ILLINOIS APPELLATE COURT — FIFTH DISTRICT.


JULY 20, 1970.

WESLEY GLEN SMITH, A MINOR, BY ROBERT W. SMITH, HIS NEXT FRIEND AND ROBERT W. SMITH, PLAINTIFFS-APPELLEES,

v.

RICHARD D. STOPHER, ADMINISTRATOR OF THE ESTATE OF CECIL K. STOPHER, DECEASED, DEFENDANT-APPELLANT.

Appeal from the Circuit Court of Madison County, Third Judicial Circuit; the Hon. A.A. MATOESIAN, Judge, presiding. Judgment affirmed.

MORAN, P.J.

This two-count personal injury suit was filed in the Magistrate Division of the Circuit Court of Madison County by Robert W. Smith on behalf of Wesley Glenn Smith, a minor bicyclist, for personal injuries, and by Robert W. Smith, his father and next friend, for medical expenses against Richard D. Stopher, Administrator of the Estate of Cecil K. Stopher who died after the accident and before the trial. Defendant made appropriate motions for directed verdicts and for judgments notwithstanding the verdicts which were denied. Judgments were entered on verdicts of $2,500 for the minor bicyclist on Count I, and for $915.75 for his father on Count II for the minor's medical expenses. Defendant appeals.

The only questions on appeal are whether there was sufficient evidence of negligence on the part of the motorist and sufficient evidence of due care on the part of the bicyclist to create questions of fact for the jury.

The accident occurred between a bicycle being ridden by Wesley Glenn Smith, then ten years of age, and a camper type truck of defendant's intestate near the intersection of Olive and California Streets in Collinsville, Illinois. These streets intersect at right angles with Olive Street running north-south and California Street running east-west. The surrounding area is residential and recreational. The back yard of the Helen Rarick residence is in the area adjacent to the northwest corner of the intersection. Her driveway extends from California Street at a point 58 feet west of the west edge of Olive Street. West of the driveway along the north side of California Street is a thirty mile per hour speed sign. Both California and Olive Streets are 21 feet wide. Across from the Rarick residence on the northeast corner of the intersection is Fletcher Field, a fenced sports playground with a frontage on Olive Street of at least 300 feet. This field has a ground level lower than Olive Street so that the fence presents no obstruction to the view when approaching the intersection from any direction. The level of Olive Street, as it approaches California from the north, is slightly upward. The level of California Street, as it approaches Olive from the east, is more sharply upward. These streets intersect at the crest of the hill formed by these two inclines.

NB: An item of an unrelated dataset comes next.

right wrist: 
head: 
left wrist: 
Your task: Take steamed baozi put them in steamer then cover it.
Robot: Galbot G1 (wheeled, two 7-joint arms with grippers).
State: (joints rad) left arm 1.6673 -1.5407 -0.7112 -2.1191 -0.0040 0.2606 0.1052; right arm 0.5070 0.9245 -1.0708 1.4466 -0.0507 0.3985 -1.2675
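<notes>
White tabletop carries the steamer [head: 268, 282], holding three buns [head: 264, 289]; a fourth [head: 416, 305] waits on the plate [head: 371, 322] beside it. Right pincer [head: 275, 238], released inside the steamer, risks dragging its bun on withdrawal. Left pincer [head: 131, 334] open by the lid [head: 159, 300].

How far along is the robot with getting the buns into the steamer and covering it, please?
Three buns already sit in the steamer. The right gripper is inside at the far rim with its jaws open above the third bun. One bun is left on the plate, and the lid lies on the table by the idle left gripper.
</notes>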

Since the motorist died before trial, the minor plaintiff was precluded from testifying to the facts of the occurrence under the Dead Man's Act (Ill Rev Stats 1965, c 51, § 2). Since there were no eyewitnesses to the actual collision, the case is based on circumstantial evidence.

Michael Motsinger, aged ten at the time of the accident and a schoolmate of the minor plaintiff, testified that on October 29 he was at Fletcher Field sitting on the sidelines watching a football game. He heard a woman on the corner holler and turned to look to his left over his shoulder and saw Wesley Smith falling from a bicycle while traveling in a westerly direction on the north edge of California Street. He indicated on a photograph and diagram of the intersection that Wesley fell at a spot approximately 30 to 35 feet west of Olive Street on the North side of California. At the same time he saw a truck, the back of which was six to ten feet in front of Wesley when he was falling. He did not see any impact between the truck and bicycle. After Wesley fell and got up, apparently unhurt, Mike turned around and continued to watch the football game. Shortly thereafter Mike's father arrived at the scene of the collision and Mike later learned that it was his bicycle Wesley had been riding. The front wheel of the bicycle had been turned around and jammed under the frame, but there was no permanent damage.

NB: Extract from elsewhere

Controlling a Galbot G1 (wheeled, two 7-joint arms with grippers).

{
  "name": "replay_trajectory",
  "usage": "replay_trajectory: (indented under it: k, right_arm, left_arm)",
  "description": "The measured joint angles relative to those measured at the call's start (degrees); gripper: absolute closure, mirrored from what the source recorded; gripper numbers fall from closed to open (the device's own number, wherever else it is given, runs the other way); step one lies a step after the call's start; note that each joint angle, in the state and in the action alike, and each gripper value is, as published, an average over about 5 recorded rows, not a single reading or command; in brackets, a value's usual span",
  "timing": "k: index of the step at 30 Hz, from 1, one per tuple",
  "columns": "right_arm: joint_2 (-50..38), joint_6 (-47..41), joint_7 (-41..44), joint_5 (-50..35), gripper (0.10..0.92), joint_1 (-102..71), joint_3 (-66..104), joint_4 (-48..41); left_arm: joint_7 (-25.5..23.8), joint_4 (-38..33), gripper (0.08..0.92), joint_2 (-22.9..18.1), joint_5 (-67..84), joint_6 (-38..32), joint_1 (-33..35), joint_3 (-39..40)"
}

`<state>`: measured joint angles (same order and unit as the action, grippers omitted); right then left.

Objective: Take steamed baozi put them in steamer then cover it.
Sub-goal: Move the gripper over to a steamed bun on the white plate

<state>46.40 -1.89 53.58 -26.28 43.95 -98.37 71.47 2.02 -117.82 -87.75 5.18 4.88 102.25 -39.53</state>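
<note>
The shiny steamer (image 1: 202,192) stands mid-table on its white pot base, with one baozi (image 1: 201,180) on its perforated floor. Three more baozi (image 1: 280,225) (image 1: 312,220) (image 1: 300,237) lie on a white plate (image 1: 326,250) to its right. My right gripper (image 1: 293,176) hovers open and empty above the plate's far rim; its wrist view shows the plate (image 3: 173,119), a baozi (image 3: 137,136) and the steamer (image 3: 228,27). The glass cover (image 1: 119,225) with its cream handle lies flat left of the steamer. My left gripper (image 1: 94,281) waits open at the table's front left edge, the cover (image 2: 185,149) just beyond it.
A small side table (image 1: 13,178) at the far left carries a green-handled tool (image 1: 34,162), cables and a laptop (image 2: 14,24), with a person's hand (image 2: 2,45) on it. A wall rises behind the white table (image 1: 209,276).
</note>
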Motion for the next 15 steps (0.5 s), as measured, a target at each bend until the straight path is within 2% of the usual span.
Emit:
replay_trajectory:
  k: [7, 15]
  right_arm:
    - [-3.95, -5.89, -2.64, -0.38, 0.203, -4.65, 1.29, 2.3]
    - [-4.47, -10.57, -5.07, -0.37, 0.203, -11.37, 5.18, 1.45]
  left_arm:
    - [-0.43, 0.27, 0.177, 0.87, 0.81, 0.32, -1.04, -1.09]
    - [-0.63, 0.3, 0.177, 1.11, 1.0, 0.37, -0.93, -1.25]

Richard D. Stopher, son and administrator of the estate of Cecil K. Stopher, called under section 60 of the Civil Practice Act, testified to a conversation he had with his father about the accident sometime in December, 1966, as follows:

Q. "Had your father ever told you it was the bicycle of the boy that made the mark?"

A. "Only by implication."

Q. "And how by implication, what was the nature of your conversation with him?"

A. "Well, we were just traveling along, we were talking about the accident and I asked him, inquired about it, and he showed me the corner where it happened, and I asked him where he had been hit, and he said in the back."

Q. "Okay."

A. "Then I investigated it later and I just assumed that's what he meant where the bump was."

Q. "So he told you he had been hit in the back, is that right?"

A. "Yes, sir."

Q. "Did he tell you it was also on the right-hand side, right-hand back of his truck?"

A. "Yes."

He testified that later he saw a dent in the right rear fender of his father's truck, directly over the hub cap.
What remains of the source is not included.